What to produce –
Print the data that follows, exactly and completely.
***** Data section *****
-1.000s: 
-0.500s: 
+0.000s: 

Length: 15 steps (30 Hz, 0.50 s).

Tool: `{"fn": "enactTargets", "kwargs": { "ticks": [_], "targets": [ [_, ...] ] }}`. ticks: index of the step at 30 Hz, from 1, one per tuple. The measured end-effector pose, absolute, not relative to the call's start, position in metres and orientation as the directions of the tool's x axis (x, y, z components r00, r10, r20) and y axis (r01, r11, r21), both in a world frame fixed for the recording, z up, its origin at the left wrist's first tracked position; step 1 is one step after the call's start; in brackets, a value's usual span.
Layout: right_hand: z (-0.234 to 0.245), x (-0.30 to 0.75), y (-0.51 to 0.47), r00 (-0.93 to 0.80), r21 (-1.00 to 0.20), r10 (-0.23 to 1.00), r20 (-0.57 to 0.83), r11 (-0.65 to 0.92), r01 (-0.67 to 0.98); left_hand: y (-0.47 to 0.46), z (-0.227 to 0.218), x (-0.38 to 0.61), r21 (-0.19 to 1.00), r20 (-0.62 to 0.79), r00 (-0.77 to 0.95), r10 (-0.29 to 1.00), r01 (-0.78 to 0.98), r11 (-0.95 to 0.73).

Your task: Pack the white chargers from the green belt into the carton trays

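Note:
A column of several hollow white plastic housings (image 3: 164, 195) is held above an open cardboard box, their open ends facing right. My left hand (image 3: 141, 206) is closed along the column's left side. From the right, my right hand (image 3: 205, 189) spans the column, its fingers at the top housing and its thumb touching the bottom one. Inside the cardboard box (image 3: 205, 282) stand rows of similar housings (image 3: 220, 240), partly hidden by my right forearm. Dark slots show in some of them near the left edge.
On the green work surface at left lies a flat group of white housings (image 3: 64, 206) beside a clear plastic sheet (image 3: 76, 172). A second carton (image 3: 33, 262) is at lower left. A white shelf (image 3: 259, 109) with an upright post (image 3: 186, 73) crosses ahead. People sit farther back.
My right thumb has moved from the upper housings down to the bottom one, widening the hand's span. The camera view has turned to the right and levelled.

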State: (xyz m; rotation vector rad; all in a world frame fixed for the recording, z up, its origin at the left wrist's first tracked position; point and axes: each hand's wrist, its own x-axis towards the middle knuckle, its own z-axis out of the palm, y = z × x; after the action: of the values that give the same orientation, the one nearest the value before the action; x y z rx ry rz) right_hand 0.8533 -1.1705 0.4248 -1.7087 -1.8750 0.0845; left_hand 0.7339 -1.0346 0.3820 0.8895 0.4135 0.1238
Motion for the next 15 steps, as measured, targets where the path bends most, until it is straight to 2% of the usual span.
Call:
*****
Solution –
-1.000s: 
-0.500s: 
+0.000s: 

Length: 15 steps (30 Hz, 0.50 s).

Tool: `{"fn": "enactTargets", "kwargs": { "ticks": [_], "targets": [ [_, ...] ] }}`. ticks: index of the step at 30 Hz, from 1, one per tuple. The measured end-effector pose, absolute, not relative to the call's start, position in metres and orientation as the directions of the tool's x axis (x, y, z components r00, r10, r20) and y axis (r01, r11, r21), both in a world frame fixed for the recording, z up, its origin at the left wrist's first tracked position; step 1 is one step after the call's start; in brackets, a value's usual span.
Layout: right_hand: z (-0.234 to 0.245), x (-0.30 to 0.75), y (-0.51 to 0.47), r00 (-0.93 to 0.80), r21 (-1.00 to 0.20), r10 (-0.23 to 1.00), r20 (-0.57 to 0.83), r11 (-0.65 to 0.92), r01 (-0.67 to 0.98); left_hand: y (-0.47 to 0.46), z (-0.227 to 0.218), x (-0.38 to 0.61), r21 (-0.19 to 1.00), r20 (-0.62 to 0.79), r00 (-0.77 to 0.95), r10 (-0.29 to 1.00), r01 (-0.78 to 0.98), r11 (-0.95 to 0.73).

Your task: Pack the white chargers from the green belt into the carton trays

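Note:
A column of several hollow white plastic housings (image 3: 164, 195) is held above an open cardboard box, their open ends facing right. My left hand (image 3: 141, 206) is closed along the column's left side. From the right, my right hand (image 3: 205, 189) spans the column, its fingers at the top housing and its thumb touching the bottom one. Inside the cardboard box (image 3: 205, 282) stand rows of similar housings (image 3: 220, 240), partly hidden by my right forearm. Dark slots show in some of them near the left edge.
On the green work surface at left lies a flat group of white housings (image 3: 64, 206) beside a clear plastic sheet (image 3: 76, 172). A second carton (image 3: 33, 262) is at lower left. A white shelf (image 3: 259, 109) with an upright post (image 3: 186, 73) crosses ahead. People sit farther back.
My right thumb has moved from the upper housings down to the bottom one, widening the hand's span. The camera view has turned to the right and levelled.
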
State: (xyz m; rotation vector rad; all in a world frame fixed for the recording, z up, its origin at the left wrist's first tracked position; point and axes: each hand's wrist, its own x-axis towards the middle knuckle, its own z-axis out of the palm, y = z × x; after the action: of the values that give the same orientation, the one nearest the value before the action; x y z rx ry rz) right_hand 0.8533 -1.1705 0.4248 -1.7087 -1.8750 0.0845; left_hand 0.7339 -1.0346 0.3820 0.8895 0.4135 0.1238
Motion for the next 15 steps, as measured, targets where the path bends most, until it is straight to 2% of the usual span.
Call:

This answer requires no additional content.